EXERCISE DIRECTIONS —
Across the listing below, how many lines contain "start"? Answer with the number and nothing else.

GIVEN MATERIAL —
Segment Open
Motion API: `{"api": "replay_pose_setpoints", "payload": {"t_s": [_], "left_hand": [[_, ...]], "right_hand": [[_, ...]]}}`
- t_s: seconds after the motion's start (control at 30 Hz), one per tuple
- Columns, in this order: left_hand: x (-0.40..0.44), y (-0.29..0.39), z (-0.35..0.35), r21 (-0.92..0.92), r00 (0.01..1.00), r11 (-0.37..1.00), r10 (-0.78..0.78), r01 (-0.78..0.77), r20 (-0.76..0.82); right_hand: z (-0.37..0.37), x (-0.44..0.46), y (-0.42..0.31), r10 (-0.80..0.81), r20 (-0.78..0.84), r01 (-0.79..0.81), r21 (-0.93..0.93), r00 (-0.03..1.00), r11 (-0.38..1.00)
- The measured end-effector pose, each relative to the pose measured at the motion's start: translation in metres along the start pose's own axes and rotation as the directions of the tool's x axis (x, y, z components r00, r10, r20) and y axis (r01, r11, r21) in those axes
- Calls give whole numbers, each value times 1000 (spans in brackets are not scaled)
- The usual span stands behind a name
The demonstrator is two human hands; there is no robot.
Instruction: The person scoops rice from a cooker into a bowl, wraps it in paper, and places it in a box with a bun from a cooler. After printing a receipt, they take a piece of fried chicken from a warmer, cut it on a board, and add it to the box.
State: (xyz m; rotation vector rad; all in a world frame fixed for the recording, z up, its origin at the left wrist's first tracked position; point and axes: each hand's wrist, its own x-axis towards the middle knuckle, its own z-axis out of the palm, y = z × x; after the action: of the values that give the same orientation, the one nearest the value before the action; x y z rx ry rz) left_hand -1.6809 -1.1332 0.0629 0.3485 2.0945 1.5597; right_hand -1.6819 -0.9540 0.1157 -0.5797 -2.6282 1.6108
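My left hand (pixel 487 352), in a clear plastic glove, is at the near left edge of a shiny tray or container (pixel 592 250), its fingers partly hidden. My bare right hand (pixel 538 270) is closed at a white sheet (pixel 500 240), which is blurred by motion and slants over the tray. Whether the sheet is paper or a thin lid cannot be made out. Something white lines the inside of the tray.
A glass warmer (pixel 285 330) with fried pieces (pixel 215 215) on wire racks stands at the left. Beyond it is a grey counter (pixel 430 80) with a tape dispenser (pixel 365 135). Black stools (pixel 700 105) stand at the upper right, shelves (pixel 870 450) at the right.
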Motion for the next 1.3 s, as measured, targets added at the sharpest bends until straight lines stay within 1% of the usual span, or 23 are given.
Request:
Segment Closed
RESPONSE —
2